=== Directions ===
Your response should consist of the entire listing, transcribed exactly, with every image left out.

....

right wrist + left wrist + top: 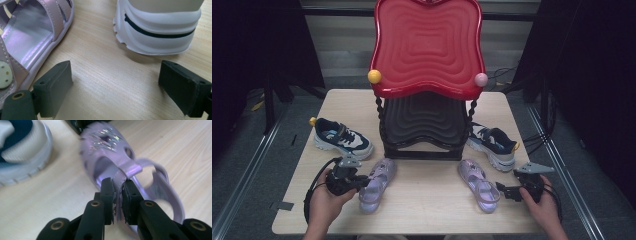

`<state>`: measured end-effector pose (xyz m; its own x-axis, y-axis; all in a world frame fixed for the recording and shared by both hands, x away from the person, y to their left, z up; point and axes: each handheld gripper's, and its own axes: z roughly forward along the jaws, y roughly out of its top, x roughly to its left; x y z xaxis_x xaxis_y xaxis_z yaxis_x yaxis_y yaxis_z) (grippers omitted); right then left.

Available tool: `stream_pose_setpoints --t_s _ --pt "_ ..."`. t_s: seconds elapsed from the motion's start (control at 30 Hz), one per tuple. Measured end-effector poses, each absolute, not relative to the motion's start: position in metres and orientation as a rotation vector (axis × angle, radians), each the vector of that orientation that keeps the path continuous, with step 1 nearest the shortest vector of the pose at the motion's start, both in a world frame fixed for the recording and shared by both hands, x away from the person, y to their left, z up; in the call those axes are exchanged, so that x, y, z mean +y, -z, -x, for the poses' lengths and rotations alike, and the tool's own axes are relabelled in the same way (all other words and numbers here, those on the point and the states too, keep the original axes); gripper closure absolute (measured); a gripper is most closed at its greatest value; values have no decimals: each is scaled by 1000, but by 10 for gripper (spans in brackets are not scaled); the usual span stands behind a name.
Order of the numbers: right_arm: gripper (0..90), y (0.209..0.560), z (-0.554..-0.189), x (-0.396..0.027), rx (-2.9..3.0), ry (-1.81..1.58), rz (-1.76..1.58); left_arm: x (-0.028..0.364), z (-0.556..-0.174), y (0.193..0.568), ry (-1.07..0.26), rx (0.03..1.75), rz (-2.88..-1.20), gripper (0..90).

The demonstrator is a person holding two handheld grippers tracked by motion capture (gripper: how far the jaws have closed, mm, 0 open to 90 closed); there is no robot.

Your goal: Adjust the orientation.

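A lilac sandal (pixel 377 185) lies on the table's left front. My left gripper (pixel 365 183) is shut on its side. In the left gripper view the two black jaws (pixel 118 184) pinch the sandal's (pixel 112 152) side wall just behind the strap. A second lilac sandal (pixel 479 186) lies at the right front. Just right of it my right gripper (pixel 502 190) stands open, low over the wood. In the right gripper view its jaws (pixel 117 85) are wide apart with bare table between them, the sandal (pixel 30 32) to the left and a sneaker's white heel (pixel 157 32) ahead.
A red and black two-tier stand (pixel 427 45) rises at the middle back of the wooden table (pixel 422 215). One navy and white sneaker (pixel 342 139) sits left of it, another (pixel 493 144) right of it. The left sneaker (pixel 22 152) is close beside the held sandal.
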<state>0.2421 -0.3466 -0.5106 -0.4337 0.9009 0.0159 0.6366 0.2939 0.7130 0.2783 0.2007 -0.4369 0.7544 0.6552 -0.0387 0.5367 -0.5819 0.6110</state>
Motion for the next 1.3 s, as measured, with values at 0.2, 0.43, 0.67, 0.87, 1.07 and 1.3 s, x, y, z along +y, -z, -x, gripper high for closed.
stream_pose_setpoints --t_s 0.2,0.43,0.67,0.87,1.07,1.3 --pt "110 511 -242 -347 2179 -926 -1377 198 -276 428 -281 750 -2324 839" --pt "111 511 -242 -347 2179 -926 -1378 193 -277 431 -276 673 -2305 840" --pt "111 511 -242 -347 2179 -926 -1380 209 -279 440 -276 800 -2279 759" --pt "110 511 -242 -347 2179 -926 -1377 213 -282 452 -264 833 -2243 709" --pt "111 511 -242 -347 2179 -926 -1377 210 -284 462 -276 857 -2249 640" --pt "110 511 -242 -347 2179 -926 -1377 207 -286 467 -260 896 -2237 644"
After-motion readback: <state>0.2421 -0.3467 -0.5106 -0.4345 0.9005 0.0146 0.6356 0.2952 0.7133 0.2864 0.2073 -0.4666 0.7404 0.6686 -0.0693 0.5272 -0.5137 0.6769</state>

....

=== Answer to this exercise ===
right wrist + left wrist + top: 

`<state>`: measured end-effector pose (xyz m; its own x-axis, y-axis; all in a world frame fixed for the recording and shared by both hands, x away from the person, y to their left, z up; point and axes: each handheld gripper's, and its own axes: z roughly forward along the jaws, y roughly out of its top, x roughly to its left; x y z xaxis_x xaxis_y xaxis_z yaxis_x yaxis_y yaxis_z) (grippers omitted); right then left.

Available tool: `stream_pose_setpoints --t_s _ --pt "_ ..."`. t_s: seconds elapsed from the motion's start (control at 30 Hz), one per tuple. Measured end-effector poses, each absolute, not relative to the motion's start: position in metres and orientation as a rotation vector (axis × angle, radians), each the vector of that orientation that keeps the path continuous, with step 1 nearest the shortest vector of the pose at the motion's start, both in a world frame fixed for the recording and shared by both hands, x away from the person, y to their left, z up; in the call those axes are exchanged, so that x, y, z mean +y, -z, -x, for the poses' lengths and rotations alike, and the tool's own axes are relabelled in the same way (all other words and numbers here, those on the point and the states too, keep the original axes); gripper closure absolute (measured); a gripper is most closed at its greatest value; values have no decimals: each is scaled by 1000, but by 10 for gripper (spans in brackets are not scaled); the usual span stands behind a name.
Order of the numbers: right_arm: gripper (0..90), y (0.209..0.560), z (-0.554..-0.189), x (-0.396..0.027), rx (-2.9..3.0), ry (-1.81..1.58), rz (-1.76..1.58); left_arm: x (-0.028..0.364), z (-0.556..-0.174), y (0.193..0.568), ry (-1.07..0.26), rx (0.03..1.75), rz (-2.88..-1.20), gripper (0..90).

The demonstrator is a person holding two handheld grippers tracked by motion capture (gripper: how far the jaws have closed, mm, 0 open to 90 closed); there is no robot.

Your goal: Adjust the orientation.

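A lilac sandal (pixel 377 185) lies on the table's left front. My left gripper (pixel 365 183) is shut on its side. In the left gripper view the two black jaws (pixel 118 184) pinch the sandal's (pixel 112 152) side wall just behind the strap. A second lilac sandal (pixel 479 186) lies at the right front. Just right of it my right gripper (pixel 502 190) stands open, low over the wood. In the right gripper view its jaws (pixel 117 85) are wide apart with bare table between them, the sandal (pixel 30 32) to the left and a sneaker's white heel (pixel 157 32) ahead.
A red and black two-tier stand (pixel 427 45) rises at the middle back of the wooden table (pixel 422 215). One navy and white sneaker (pixel 342 139) sits left of it, another (pixel 493 144) right of it. The left sneaker (pixel 22 152) is close beside the held sandal.
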<state>0.2421 -0.3466 -0.5106 -0.4337 0.9009 0.0159 0.6366 0.2939 0.7130 0.2783 0.2007 -0.4369 0.7544 0.6552 -0.0387 0.5367 -0.5819 0.6110</state>
Motion for the next 1.3 s, as measured, with values at 0.2, 0.43, 0.67, 0.87, 1.07 and 1.3 s, x, y, z along +y, -z, -x, gripper high for closed.
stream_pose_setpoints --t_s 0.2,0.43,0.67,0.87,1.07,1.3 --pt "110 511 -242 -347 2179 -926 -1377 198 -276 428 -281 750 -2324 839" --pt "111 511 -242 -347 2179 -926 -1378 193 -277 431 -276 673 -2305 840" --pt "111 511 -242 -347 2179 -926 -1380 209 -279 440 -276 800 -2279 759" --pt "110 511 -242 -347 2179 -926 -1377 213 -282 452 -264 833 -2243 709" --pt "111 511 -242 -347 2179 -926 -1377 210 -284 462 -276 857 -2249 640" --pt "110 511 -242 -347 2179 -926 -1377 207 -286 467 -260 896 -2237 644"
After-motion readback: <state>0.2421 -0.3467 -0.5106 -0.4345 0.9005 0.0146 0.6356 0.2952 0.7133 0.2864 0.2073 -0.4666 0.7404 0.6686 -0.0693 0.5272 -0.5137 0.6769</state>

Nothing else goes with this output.